Monday, February 1, 2010

Solving The Development Gap?

Tony Mazz brought up this possibility for the Sox a couple of days ago: a gap in the development of their minor-league talent. Specifically, between now and 2012. And it's a view shared by others, including the Sox's owner.


...maybe we’re all reading into things too much, most recently when Henry told the Herald’s Michael Silverman last weekend that this offseason presented the Sox with a challenge because their next wave of prospects is two years away. Henry is being completely honest with that assessment, which is a credit to him and to his organization. He’s not just feeding you what you want to hear. But a statement like that also ignores the fact that the Red Sox got themselves into this predicament and that there are multiple ways to build a team.

Now, I don't think that Henry was saying the Sox wouldn't be a title-caliber team until 2012. But Mazz is also right when he says there are other ways to build a team. However, I think this frank assessment of the team's system by Henry makes something I said in my last post more likely.

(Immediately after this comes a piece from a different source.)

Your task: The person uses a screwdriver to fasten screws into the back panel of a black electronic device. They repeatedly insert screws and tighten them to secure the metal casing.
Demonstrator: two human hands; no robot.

I hypothesized that 2010 would be Jonathan Papelbon's last year in a Boston uniform. In part that's because he has already stated he wants to hit the open market after 2011. But another piece of that is the fact that he is a rare commodity; an elite closer. And elite closers get a big return on the market.


Now, with an acknowledged gap in the farm system, the Sox would want to fill that so that 2011 didn't consist of Boston overpaying for free agents or rushing young prospects into the majors*. And what better way to do that than trading Papelbon?


This is all contingent on one thing: Daniel Bard making the next step and not regressing in his sophmore season. If he does that, then the Sox would have the opportunity to bring in some young, cheap talent to bridge the gap and build the team for the future. If not...then the Sox would have to spend to cover the gap, and that is the kind of thing that can hamstring a franchise for years. Who knows, maybe they'd roll the dice on Bard no matter what happens. But Papelbon represents the fastest, easiest way for the Sox to get young talent to cover 2011.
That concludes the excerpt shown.